So close, so close.
I have had several “Oh sh*t!” moments in my ventures, but
this one was out of a bad movie. Generally I try to put these episodes into the
context of just one more of life’s adventures and move on. I had said goodbye
to friends and colleagues, packed, arrived at the airport nice and early so as
to navigate my way through Ukraine Airlines and passport control. Check, check,
check, check, and……..oh sh*t!
I was standing at the passport window as the agent looked at
me, looked at the computer, looked at my passport, me, the computer, my
passport, me, my passport……this was not going well. He excused himself and came
back with his supervisor. I was invited out of line into an office and informed
that I was going to miss my flight. I seems I wasn’t “registered” or that my
registration had expired.
Registration here is direct hold over from Soviet times. It's done but it seems no one can cogently explain why. One
who is going to stay in country for longer than 90 days should register every
90 days, except when it isn't necessary. I was given several different
opinions regarding how and when, and how often. To add to my confusion there
apparently is a difference of official opinion as ti the if and how often between Almaty and Astana. Because registration the first time was a 2 ½ day experience
of exquisite, ambivalent, indifferent, multiple visit pain, I chose to listen
to a colleague who stated that, with my type of visa, once I was registered it
was good for the duration of my stay. Nope. So I had an extra week in Almaty
while I visited the border police and was charged with lack of registration for
which the penalty is a 10 day stay in the slammer, deportation, or a fine of no
less than about 166USD.
I made than cancelled multiple plane tickets and hotel
reservations as I tried plan how I would catch up to the Trans-Siberian railway.

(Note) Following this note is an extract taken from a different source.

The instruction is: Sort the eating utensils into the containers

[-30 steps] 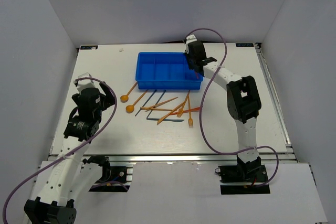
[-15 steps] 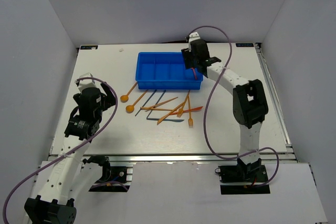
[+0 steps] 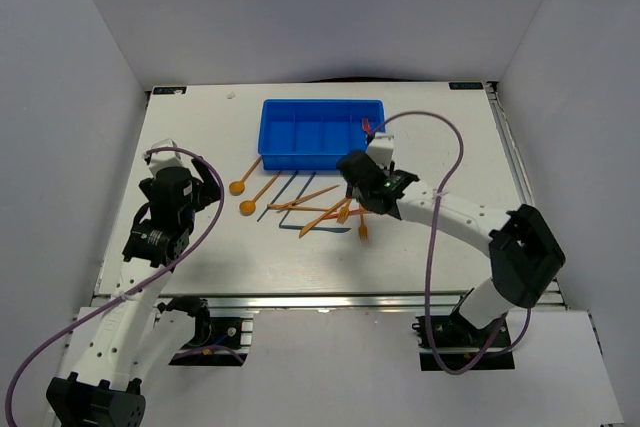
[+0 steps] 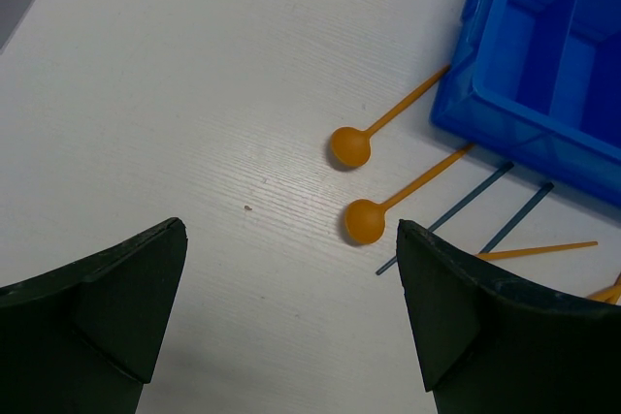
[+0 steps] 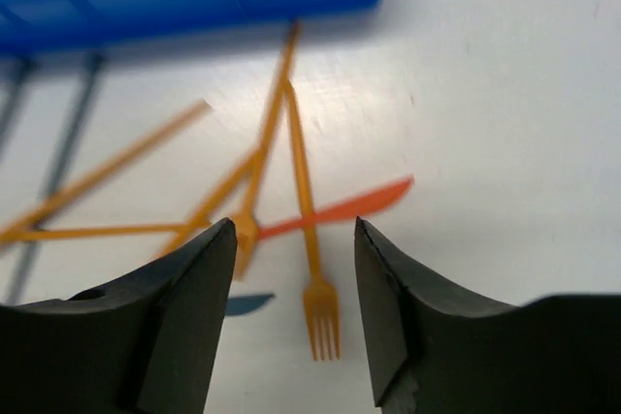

It and my friend were headed across Russian without me. I appeared before the
judge with two heavy weight members of the US consulate and was duly fined. I
really don’t know how it would have gone had I not had the consular people
there. I could very easily be examining
the interior paint scheme of a Kazakh jail at this moment.
I booked a flight to Irkutsk in Central Russia and am here
now in the train station waiting to board.
On departure from Almaty the second time, I made it to the international
area only to have a baggage official approach me and ask for my passport. HELL no.
I asked why and she accused me of trying to pack an electronic cigarette. "Uh, I
don’t smoke!" She insisted it was there. I followed her back through passport
control (sh*t!) and down to the bowels of the airport to the baggage screening
area. There to discover that my travel oto-ophthalmoscpe was the culprit. I emptied it
of batteries and headed back to…..passport control (sh*t!!!). As I was moving
across the lobby to stand in line, now with about 20 minutes to boarding, I
felt a touch on my shoulder, turned around and saw yet another official asking
me to come with her. I about lost it. I thought, “Look all I want to do is
leave this *&!#!! country, why has that become such a big damn problem?” She quietly
led me to a gate where I could bypass the passport area. Heavy sigh...
The extra week in KZ, while frustrating gave me a chance to
travel around to areas in Almaty I had wanted to visit but hadn’t. I rented a
bike and glided along tree shaded paths throughout Almaty. My friend and
colleague, Zhamila, and I went for a hike in the Tien Shan one last time. I was
without obligation, just not pre-occupation.
So I leave Kazakhstan enriched and blessed immeasurably. I
have been privileged to see Kazakhstan at very intimate levels and have never
felt unwelcome or at risk, ever. I leave content.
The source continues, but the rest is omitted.